Retaining valuable employees

In any business, there will always be a natural turnover of staff, which is something to be expected.  As any good manager knows, once you have a team of people who can collectively and individually deliver the objectives of the practice and work in a harmonious way, then it makes good business sense to try and keep them employed within the business.  Fortunately, there are things that you can do to help you retain these valuable employees.

Why do people leave?

Contrary to popular opinion, leaving due to a lack of pay and benefits is not the main reason. Other common reasons can include moving to a job that provides better prospects for career progression, more challenging and diverse work, to take care of children, time off to study, health problems or unhappiness in their working role caused by bullying or harassment.

It is good HR practice to carry out an assessment of the yearly voluntary turnover and to carry out ‘exit interviews’. The turnover figures will allow you to assess how big your retention problem is. The ‘exit interviews’ enable you to find out more subjective information relating to the reasons why the employees are leaving, and assess whether there are any patterns that need further investigation and analysis.
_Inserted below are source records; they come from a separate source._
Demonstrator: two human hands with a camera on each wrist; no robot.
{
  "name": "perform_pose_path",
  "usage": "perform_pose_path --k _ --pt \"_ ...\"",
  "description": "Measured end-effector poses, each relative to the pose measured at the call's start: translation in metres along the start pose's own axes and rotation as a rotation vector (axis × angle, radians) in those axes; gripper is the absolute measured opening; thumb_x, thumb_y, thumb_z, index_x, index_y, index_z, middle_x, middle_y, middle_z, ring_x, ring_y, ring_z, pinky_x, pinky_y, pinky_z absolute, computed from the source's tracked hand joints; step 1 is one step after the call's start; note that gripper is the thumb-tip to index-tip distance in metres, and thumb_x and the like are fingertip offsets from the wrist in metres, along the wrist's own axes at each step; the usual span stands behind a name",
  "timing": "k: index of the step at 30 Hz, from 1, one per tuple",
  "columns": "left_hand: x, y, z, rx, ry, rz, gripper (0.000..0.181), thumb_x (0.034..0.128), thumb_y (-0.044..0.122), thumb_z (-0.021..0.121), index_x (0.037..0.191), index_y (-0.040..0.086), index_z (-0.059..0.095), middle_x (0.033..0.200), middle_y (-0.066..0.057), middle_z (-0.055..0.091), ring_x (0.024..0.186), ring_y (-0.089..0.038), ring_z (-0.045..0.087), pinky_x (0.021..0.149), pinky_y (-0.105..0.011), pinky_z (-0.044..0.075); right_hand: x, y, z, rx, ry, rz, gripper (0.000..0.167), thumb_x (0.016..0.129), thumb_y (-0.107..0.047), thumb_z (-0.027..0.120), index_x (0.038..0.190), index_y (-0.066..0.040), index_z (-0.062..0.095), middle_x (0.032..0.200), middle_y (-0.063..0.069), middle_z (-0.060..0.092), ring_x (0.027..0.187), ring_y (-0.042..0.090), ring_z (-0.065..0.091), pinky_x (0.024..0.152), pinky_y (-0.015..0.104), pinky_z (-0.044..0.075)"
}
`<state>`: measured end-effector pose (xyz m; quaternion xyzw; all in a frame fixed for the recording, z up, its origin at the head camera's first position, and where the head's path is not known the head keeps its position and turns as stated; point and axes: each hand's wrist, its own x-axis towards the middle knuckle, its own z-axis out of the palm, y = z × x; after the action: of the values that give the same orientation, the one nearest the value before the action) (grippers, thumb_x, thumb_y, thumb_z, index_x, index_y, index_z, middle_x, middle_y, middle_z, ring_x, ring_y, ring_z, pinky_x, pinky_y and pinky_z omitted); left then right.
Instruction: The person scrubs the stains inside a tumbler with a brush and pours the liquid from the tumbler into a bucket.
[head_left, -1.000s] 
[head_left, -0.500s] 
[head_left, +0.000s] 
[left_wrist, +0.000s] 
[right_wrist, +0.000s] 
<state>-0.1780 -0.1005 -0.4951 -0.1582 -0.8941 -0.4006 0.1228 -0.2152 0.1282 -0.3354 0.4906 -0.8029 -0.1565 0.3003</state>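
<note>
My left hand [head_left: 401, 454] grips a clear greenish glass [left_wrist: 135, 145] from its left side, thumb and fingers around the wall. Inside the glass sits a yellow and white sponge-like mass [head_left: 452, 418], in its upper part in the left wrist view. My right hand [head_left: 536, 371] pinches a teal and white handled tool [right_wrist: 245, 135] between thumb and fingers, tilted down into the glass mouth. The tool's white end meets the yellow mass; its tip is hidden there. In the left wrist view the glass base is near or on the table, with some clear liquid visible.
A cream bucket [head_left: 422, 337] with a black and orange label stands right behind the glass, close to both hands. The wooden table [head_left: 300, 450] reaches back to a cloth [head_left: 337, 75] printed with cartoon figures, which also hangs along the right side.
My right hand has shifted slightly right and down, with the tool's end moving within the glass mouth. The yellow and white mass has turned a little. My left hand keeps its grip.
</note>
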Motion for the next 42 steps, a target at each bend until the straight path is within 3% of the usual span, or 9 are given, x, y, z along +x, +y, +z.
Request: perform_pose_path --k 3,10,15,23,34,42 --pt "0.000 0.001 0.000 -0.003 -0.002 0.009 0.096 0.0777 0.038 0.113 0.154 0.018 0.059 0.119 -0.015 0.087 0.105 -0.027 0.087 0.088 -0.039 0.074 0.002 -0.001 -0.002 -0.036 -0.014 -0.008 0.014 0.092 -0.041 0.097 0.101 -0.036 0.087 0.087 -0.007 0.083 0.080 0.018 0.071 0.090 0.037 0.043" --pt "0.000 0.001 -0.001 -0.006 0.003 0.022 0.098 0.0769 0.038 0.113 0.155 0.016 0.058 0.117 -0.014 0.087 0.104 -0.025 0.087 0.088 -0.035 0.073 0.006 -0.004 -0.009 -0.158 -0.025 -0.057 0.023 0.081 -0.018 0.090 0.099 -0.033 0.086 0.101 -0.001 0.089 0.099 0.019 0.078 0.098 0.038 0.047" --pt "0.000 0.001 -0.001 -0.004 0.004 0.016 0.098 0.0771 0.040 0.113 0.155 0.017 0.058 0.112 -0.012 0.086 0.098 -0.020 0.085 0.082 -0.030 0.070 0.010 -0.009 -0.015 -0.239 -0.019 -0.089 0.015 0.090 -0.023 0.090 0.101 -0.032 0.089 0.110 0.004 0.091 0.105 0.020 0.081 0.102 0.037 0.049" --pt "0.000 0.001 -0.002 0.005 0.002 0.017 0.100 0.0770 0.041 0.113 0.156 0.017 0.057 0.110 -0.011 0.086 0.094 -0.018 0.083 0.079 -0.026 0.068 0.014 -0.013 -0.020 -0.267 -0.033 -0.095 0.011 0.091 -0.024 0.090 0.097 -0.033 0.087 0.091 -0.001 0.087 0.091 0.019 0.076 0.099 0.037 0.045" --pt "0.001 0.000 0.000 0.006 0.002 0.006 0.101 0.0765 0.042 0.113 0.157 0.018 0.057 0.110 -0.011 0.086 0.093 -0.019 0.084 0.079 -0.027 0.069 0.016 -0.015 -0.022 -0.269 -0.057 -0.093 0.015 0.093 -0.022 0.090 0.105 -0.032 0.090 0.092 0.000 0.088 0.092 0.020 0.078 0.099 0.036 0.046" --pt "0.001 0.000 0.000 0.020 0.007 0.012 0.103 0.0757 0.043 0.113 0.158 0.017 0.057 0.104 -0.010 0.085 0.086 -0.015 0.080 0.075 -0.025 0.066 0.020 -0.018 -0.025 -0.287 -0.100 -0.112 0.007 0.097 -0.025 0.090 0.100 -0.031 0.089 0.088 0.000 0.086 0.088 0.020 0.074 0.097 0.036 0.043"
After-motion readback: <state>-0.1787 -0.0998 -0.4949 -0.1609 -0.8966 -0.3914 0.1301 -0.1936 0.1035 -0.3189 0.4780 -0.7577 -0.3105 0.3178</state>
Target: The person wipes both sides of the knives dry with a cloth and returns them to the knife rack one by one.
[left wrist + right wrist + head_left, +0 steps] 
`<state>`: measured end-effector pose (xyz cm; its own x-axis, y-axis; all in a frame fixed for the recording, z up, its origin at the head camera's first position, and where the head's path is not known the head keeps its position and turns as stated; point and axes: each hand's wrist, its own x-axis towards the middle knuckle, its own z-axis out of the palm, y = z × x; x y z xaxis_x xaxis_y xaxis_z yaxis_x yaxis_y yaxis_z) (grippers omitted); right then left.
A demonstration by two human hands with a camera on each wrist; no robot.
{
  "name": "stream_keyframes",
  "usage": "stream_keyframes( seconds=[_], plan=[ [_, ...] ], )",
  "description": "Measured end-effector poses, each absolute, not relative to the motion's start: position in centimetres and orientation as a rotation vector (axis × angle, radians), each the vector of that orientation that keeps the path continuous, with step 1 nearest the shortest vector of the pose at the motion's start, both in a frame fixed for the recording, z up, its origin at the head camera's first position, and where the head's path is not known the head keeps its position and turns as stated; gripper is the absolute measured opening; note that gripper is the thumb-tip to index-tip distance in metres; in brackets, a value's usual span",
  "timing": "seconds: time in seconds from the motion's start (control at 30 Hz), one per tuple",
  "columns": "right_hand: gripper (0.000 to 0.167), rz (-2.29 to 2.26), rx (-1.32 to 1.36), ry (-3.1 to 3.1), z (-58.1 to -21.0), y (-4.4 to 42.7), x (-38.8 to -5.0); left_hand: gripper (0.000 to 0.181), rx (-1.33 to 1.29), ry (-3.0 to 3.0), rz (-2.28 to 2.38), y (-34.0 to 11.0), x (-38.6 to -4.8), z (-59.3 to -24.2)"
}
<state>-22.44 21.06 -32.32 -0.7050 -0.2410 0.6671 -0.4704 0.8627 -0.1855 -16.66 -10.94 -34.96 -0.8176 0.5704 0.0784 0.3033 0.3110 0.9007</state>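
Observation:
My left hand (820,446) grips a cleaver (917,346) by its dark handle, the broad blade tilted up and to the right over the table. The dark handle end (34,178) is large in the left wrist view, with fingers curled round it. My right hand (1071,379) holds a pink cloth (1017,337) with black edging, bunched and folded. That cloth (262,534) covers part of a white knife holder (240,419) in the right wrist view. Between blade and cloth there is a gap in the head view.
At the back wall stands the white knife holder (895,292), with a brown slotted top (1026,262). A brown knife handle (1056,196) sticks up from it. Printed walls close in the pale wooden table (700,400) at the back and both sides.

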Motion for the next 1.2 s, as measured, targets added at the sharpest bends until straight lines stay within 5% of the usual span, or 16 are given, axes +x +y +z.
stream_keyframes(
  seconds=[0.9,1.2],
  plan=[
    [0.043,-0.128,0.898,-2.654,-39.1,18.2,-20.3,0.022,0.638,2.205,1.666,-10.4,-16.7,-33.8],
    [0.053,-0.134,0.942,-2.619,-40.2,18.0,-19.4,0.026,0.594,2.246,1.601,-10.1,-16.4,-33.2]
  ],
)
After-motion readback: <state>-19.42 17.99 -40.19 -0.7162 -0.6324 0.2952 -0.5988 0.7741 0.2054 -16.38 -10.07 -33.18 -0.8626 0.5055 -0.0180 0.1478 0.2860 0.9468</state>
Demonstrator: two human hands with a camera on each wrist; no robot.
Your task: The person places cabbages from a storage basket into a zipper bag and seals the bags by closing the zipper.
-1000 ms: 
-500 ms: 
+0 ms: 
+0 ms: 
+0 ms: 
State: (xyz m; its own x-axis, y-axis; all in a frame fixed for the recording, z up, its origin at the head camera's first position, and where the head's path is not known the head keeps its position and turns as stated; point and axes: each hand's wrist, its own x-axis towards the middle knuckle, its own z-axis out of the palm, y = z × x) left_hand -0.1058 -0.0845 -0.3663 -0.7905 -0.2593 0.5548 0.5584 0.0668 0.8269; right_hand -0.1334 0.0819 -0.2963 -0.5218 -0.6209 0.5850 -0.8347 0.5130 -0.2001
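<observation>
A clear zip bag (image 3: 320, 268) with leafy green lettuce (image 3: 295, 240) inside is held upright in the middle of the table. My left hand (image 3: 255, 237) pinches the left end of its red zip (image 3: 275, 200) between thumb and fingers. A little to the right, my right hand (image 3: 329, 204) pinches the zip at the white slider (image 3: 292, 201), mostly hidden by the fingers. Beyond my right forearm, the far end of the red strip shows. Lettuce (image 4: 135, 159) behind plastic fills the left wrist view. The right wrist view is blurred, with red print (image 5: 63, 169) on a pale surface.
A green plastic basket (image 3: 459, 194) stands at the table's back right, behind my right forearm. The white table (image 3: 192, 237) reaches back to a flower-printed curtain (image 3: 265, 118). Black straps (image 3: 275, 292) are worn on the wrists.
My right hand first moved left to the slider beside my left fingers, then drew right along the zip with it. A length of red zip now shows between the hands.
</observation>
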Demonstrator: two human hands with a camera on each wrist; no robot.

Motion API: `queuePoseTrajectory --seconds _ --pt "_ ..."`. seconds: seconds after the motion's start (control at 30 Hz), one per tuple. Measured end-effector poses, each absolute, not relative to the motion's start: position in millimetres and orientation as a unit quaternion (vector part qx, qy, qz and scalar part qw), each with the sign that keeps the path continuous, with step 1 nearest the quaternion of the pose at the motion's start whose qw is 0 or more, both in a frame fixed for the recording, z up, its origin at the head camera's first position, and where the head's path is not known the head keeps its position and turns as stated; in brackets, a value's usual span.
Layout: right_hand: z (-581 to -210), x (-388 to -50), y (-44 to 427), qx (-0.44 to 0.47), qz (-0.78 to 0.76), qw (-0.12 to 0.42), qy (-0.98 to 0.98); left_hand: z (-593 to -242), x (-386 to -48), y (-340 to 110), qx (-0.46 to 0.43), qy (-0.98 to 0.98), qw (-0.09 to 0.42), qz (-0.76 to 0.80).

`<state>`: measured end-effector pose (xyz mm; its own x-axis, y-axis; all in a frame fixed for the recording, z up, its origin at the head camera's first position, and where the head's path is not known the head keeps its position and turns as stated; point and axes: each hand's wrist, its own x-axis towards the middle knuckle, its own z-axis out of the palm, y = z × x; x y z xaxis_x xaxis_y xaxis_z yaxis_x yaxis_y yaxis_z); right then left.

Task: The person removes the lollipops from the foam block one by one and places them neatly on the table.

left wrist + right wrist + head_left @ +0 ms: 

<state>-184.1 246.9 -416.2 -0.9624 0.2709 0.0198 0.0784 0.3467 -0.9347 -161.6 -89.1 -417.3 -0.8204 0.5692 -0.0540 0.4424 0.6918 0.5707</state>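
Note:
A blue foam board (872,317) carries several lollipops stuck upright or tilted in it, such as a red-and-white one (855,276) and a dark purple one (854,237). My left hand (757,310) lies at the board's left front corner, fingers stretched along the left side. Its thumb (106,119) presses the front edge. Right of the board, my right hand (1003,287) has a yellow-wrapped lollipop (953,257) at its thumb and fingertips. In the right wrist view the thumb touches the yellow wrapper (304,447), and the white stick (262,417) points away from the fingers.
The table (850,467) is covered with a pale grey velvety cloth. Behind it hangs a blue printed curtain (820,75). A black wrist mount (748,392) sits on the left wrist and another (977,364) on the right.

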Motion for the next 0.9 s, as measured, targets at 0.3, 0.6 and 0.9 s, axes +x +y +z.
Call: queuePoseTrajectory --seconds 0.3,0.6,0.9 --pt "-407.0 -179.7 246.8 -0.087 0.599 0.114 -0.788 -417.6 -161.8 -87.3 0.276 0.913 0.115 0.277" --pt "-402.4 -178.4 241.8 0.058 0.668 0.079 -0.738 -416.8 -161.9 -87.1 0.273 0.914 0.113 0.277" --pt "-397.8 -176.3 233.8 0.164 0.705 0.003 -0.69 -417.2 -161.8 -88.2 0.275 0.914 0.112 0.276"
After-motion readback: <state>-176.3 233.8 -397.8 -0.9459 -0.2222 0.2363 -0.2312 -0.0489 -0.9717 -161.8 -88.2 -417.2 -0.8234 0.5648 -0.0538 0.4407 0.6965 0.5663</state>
By making use of these tools, you can create a retention strategy to try and implement solutions or changes based on the information you have gathered, which should help to minimise your staff resignations.

Implementing a strategy

There are key areas that you can improve on which will help you ensure your employees remain employed long-term:

  • Recruit the right person for the job - improve your recruitment practices to ensure that the person is a ‘good fit’ for your business
  • Induction process – help people feel at home and ‘settled in’ quickly through prior planning of what they will do and who they will talk to in their first few weeks.
  • Ongoing appraisals–discuss long-term career aspirations and provide training opportunities
  • Career progression – enable your staff to grow in their role and utilise their key skills and talents
  • Good working relationships – ensure line managers are fully trained on the policies and procedures and understand how instrumental their influence is in the creation of a positive working culture
  • Supportive and positive working culture – ensure that line managers create an atmosphere of friendliness, where colleagues are encouraged to help each other
  • Improving communication standards – consider implementing a communications strategy which will inform employees of the methods and regularity in which they will be informed of key developments within the practice
  • Flexible working arrangements – accommodate request for flexible working where possible, to give employees more of a work-life balance
  • Reward and recognition schemes – review staff pay to ensure it is line with industry standards, consider a bonus scheme or ‘flexible’ benefits scheme.
  • Succession planning – have a plan in place to train up suitable employees who can fill the roles of key people when they leave

This is not an exhaustive list but by implementing the suggestions listed, using good management and HR best practice guidelines, you will ensure you retain your valuable employees for a longer period of time.

Further guidance on the above information can be accessed via the FPM HR / Employment Law Guidance area.

In addition to the above FPM members can obtain further information via the FPM website. Alternatively members can also email specific questions about employment issues to advice@firstpracticemanagement.co.uk where your question will be treated in confidence and will normally be answered (by email) within 2 working days of submission.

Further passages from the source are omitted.